## What you will do
All of the data below should be repeated exactly. Pictures should not be included.

.....

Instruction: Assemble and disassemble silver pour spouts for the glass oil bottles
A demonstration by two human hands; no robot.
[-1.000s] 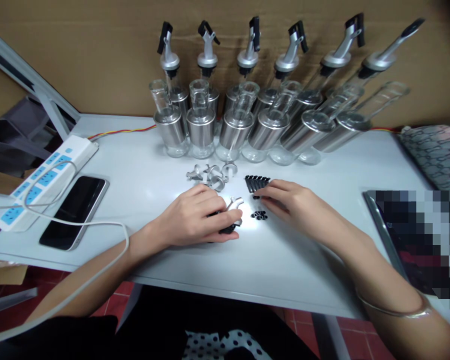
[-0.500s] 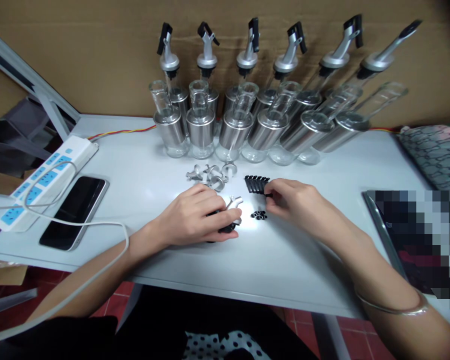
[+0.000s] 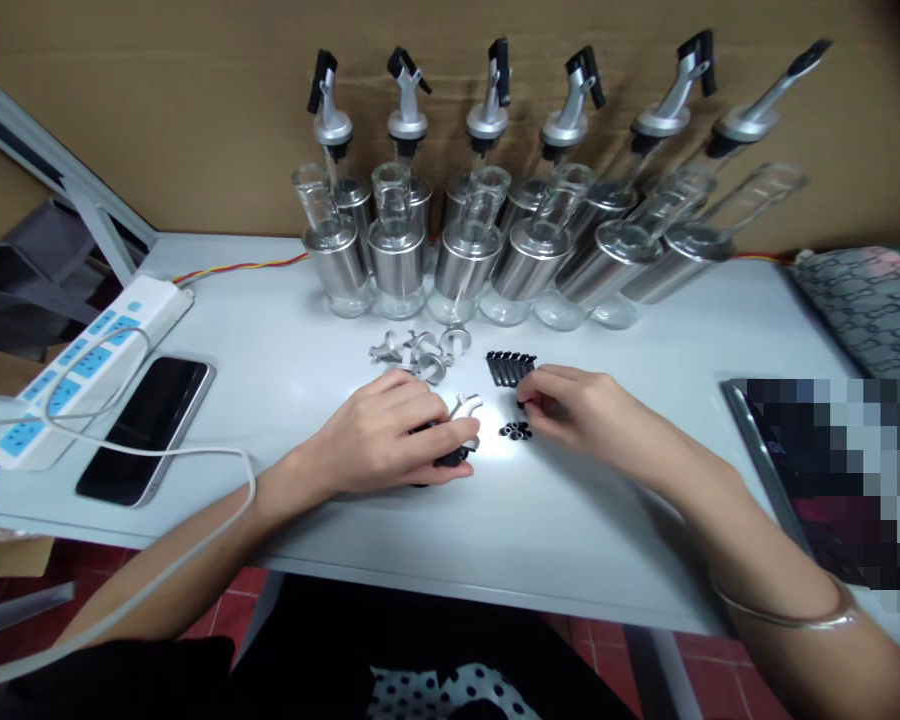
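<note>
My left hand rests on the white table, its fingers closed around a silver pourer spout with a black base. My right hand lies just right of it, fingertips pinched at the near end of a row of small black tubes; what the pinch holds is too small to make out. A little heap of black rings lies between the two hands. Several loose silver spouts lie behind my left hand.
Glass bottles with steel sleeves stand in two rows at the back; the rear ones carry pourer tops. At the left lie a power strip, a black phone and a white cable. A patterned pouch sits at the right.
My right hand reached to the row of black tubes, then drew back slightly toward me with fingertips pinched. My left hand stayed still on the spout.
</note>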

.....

## Solution to the problem
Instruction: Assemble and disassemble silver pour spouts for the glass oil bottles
A demonstration by two human hands; no robot.
[-1.000s] 
[-0.500s] 
[+0.000s] 
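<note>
My left hand rests on the white table, its fingers closed around a silver pourer spout with a black base. My right hand lies just right of it, fingertips pinched at the near end of a row of small black tubes; what the pinch holds is too small to make out. A little heap of black rings lies between the two hands. Several loose silver spouts lie behind my left hand.
Glass bottles with steel sleeves stand in two rows at the back; the rear ones carry pourer tops. At the left lie a power strip, a black phone and a white cable. A patterned pouch sits at the right.
My right hand reached to the row of black tubes, then drew back slightly toward me with fingertips pinched. My left hand stayed still on the spout.
</note>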

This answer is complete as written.